TASK DETAILS:
Pull from the data below each line where the word "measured" occurs, and copy it.

◇ ◇ ◇ ◇

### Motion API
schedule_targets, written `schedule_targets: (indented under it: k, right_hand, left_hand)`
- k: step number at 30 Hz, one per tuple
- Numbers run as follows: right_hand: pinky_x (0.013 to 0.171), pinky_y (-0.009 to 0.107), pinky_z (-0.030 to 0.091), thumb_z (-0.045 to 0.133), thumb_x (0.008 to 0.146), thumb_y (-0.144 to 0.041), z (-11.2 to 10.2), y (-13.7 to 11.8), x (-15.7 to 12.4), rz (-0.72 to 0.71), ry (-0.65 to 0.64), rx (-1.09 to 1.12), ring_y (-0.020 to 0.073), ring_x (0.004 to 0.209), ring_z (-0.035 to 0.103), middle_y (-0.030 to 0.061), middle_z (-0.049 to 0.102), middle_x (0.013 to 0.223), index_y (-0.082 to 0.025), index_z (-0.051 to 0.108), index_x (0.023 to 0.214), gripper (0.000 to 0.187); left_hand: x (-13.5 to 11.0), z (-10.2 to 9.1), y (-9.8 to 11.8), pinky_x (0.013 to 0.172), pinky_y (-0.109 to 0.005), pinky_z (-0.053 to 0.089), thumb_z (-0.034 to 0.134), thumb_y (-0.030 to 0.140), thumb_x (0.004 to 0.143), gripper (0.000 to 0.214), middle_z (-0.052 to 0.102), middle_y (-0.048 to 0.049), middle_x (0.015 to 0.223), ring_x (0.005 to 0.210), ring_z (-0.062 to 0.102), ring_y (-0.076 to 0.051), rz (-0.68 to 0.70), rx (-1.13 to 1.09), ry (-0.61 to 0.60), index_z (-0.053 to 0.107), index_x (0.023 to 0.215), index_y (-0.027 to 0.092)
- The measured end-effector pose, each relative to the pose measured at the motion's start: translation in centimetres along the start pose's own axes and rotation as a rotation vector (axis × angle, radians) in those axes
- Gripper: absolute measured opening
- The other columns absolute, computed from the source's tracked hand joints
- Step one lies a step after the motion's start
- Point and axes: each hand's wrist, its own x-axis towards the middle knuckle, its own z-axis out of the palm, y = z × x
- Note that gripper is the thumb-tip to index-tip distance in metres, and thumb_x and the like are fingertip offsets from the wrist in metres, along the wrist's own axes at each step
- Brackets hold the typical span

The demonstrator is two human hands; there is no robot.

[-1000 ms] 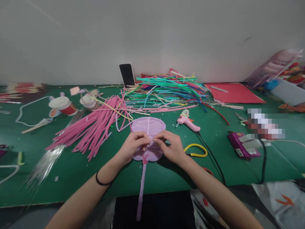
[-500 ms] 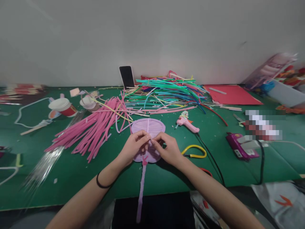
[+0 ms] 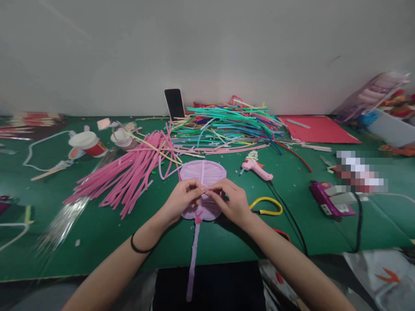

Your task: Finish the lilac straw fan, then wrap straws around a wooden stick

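A lavender round fan (image 3: 203, 169), its face ribbed and its rim edged in the same colour, lies on the green table. Its wrapped handle (image 3: 193, 259) points toward me and juts past the table edge, with a small pink piece (image 3: 198, 216) where handle and face join. Over the middle of the fan, my left hand (image 3: 184, 198) and my right hand (image 3: 231, 203) meet fingertip to fingertip, both pinched closed. Whatever is between the fingers is too small to make out. A black band circles my left wrist.
Pink pipe cleaners (image 3: 129, 172) lie left of the fan, and a multicoloured heap (image 3: 227, 123) lies behind. To the right are a pink glue gun (image 3: 257, 168), yellow-handled tool (image 3: 267, 206) and purple power strip (image 3: 324, 198). A phone (image 3: 174, 103) leans on the wall; a paper cup (image 3: 89, 144) stands left.
My right hand's fingers have straightened a little and still meet the left fingertips. The whole view has shifted slightly; the fan stays in place on the table.
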Motion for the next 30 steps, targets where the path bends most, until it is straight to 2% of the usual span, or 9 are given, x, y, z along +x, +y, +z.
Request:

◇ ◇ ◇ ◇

WRITTEN ANSWER:
- The measured end-effector pose, each relative to the pose measured at the motion's start: translation in centimetres along the start pose's own axes and rotation as a rotation vector (axis × angle, radians) in those axes
- Gripper: absolute measured opening

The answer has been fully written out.